* Required work:
From the material below, copy out each line with the word "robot" in it.

───── Excerpted data ─────

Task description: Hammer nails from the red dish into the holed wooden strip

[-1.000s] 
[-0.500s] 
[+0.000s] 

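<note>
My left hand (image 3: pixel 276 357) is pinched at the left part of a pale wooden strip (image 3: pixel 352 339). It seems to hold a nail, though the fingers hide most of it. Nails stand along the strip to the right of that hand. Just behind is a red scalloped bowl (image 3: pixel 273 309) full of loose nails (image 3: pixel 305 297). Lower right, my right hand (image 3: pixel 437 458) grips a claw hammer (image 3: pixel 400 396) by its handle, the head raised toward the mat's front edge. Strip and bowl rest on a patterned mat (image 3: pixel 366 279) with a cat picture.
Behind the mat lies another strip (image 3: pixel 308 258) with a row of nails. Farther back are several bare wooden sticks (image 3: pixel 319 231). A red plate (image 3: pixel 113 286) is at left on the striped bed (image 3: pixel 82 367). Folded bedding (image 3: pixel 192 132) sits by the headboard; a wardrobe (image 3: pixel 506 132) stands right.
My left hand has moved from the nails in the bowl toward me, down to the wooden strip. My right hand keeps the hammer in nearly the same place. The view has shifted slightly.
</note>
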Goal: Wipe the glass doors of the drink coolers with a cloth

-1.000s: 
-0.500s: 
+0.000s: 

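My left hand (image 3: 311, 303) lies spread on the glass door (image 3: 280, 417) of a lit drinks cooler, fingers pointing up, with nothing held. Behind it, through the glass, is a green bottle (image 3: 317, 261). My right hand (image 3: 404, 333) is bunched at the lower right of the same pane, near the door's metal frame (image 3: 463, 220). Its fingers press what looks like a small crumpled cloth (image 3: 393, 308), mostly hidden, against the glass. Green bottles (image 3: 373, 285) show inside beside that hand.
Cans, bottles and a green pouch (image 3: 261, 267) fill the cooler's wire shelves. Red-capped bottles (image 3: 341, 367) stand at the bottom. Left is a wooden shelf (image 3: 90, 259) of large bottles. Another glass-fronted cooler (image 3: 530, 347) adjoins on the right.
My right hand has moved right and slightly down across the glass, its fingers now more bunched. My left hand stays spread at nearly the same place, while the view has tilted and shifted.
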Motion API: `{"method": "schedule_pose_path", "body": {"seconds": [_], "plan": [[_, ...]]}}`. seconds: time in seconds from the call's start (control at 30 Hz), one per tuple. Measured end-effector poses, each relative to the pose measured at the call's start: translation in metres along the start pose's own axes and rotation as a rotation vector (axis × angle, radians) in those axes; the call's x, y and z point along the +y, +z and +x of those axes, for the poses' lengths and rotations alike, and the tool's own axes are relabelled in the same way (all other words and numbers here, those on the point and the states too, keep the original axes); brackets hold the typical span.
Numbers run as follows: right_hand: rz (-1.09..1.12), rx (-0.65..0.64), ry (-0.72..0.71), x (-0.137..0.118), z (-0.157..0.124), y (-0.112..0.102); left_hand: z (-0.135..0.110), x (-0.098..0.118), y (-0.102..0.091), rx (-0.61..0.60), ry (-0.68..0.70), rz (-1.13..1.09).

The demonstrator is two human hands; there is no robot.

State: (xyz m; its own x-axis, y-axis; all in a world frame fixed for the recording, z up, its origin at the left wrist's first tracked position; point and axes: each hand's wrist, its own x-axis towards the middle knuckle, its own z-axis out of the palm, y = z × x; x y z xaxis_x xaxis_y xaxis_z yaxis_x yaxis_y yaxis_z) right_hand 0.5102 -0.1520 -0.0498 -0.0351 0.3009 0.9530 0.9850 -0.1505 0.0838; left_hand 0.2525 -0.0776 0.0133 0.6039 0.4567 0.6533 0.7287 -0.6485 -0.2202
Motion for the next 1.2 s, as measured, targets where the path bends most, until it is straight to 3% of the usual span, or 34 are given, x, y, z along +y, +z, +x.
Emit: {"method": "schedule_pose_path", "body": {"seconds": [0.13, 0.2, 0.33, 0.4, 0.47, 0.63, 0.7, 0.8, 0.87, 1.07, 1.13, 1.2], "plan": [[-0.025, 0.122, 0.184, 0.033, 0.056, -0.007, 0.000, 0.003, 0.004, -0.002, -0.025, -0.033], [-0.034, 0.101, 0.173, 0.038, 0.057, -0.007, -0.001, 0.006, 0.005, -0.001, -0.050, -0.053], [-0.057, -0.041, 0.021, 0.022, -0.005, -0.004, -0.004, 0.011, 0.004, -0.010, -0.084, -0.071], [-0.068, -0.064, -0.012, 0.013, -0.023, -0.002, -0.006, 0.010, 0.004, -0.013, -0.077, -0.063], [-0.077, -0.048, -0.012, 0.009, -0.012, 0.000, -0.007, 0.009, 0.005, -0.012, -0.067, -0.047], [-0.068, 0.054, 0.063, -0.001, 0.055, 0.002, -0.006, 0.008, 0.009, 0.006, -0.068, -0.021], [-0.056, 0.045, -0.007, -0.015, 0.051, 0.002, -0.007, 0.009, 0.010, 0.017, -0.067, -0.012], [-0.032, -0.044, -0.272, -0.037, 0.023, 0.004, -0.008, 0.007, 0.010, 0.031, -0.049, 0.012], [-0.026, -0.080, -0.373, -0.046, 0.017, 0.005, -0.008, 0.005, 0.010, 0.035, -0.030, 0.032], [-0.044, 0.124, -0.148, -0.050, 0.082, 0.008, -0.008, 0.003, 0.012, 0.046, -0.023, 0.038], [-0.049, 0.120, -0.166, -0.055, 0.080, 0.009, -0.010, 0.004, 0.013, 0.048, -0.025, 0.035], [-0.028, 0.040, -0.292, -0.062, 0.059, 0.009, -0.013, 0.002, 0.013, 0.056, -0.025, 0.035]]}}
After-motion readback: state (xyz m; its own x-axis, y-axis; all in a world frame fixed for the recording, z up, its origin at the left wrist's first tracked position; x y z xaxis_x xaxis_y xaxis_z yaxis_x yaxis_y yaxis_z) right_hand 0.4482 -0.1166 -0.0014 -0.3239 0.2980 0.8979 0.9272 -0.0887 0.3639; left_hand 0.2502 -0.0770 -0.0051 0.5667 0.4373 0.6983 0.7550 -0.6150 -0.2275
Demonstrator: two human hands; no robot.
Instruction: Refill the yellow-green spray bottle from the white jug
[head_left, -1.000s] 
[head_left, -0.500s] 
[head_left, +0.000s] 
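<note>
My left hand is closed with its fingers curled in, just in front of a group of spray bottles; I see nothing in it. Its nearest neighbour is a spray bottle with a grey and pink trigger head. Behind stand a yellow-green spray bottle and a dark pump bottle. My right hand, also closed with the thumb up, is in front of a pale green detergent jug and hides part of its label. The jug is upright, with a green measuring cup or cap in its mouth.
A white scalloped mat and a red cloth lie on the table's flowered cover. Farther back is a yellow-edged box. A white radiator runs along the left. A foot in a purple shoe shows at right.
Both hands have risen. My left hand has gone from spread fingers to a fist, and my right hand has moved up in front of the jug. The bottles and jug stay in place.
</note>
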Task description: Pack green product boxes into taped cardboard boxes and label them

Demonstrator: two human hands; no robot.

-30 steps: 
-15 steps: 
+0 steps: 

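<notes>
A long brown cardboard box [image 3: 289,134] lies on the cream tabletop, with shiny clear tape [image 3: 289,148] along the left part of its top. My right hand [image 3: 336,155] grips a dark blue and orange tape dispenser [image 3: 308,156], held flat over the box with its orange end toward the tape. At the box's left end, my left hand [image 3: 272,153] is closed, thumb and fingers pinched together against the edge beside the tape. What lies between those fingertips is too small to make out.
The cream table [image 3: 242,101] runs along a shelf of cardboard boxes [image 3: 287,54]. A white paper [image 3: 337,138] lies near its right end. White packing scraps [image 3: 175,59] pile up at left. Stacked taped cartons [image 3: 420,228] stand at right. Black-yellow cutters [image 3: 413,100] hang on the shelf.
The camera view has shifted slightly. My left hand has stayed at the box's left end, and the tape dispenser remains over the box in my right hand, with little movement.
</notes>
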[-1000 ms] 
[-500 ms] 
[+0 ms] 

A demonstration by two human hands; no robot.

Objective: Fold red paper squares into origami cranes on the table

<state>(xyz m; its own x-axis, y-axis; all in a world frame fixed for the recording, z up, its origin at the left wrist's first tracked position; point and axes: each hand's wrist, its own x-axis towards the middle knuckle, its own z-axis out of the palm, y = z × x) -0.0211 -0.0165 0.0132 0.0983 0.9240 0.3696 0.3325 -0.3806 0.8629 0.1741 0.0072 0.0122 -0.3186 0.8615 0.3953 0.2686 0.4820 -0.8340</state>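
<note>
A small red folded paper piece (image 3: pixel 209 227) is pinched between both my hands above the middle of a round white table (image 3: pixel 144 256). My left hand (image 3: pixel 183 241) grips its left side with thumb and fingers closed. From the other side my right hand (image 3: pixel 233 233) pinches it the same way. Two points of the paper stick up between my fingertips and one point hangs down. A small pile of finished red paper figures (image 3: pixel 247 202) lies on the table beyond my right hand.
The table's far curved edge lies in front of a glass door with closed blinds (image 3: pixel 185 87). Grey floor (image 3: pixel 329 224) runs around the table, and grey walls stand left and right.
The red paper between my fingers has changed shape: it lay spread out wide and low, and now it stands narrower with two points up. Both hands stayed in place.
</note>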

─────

* Reply:
The demonstrator is two human hands; there is no robot.
Demonstrator: two human hands; no robot.
Demonstrator: two human hands; no robot.
A demonstration by two human hands; no robot.

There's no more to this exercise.